Data excerpt START

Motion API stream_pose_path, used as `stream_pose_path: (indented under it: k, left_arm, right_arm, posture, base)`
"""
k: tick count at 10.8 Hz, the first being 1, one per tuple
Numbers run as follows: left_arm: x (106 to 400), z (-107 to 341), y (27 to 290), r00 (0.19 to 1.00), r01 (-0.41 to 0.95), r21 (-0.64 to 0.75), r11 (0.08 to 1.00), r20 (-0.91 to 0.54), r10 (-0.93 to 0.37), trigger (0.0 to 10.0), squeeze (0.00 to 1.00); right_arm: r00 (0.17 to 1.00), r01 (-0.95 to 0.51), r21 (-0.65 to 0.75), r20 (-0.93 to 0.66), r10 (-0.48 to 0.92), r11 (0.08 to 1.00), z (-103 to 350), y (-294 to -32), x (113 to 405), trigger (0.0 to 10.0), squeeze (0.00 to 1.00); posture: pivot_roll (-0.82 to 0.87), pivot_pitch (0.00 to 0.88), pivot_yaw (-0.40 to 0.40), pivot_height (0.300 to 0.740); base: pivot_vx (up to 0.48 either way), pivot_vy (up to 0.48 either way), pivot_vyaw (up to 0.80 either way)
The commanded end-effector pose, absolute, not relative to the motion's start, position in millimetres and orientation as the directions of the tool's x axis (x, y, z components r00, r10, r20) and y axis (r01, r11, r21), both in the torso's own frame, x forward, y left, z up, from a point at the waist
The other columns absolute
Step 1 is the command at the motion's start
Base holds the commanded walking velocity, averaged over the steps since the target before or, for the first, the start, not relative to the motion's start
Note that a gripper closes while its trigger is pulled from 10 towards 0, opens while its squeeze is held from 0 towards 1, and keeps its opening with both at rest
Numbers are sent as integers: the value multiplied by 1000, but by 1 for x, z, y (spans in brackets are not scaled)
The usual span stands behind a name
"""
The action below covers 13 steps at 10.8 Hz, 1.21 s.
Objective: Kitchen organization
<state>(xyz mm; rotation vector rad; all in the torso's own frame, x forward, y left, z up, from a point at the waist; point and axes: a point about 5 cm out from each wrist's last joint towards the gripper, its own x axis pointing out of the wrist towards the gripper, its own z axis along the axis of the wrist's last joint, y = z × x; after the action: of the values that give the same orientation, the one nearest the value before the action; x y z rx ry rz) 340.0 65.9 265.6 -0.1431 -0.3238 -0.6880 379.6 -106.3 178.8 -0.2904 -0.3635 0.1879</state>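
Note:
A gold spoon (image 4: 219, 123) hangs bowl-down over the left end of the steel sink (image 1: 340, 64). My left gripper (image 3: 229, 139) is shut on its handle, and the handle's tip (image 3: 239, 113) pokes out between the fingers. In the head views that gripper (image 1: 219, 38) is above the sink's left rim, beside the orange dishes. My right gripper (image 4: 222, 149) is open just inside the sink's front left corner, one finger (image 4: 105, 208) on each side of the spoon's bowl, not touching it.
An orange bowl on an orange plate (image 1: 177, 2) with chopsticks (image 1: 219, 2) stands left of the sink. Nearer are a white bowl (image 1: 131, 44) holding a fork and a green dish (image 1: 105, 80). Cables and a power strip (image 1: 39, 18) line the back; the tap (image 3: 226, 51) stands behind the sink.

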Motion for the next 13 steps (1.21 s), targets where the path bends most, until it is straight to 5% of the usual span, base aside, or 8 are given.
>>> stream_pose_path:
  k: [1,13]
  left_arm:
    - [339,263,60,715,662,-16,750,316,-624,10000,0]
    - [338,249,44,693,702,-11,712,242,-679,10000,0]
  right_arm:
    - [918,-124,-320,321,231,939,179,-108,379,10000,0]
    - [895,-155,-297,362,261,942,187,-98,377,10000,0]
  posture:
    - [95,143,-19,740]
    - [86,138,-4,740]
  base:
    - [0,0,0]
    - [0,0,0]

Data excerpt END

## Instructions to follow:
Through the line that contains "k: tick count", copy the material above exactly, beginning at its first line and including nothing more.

## Result below:
Motion API stream_pose_path, used as `stream_pose_path: (indented under it: k, left_arm, right_arm, posture, base)`
"""
k: tick count at 10.8 Hz, the first being 1, one per tuple

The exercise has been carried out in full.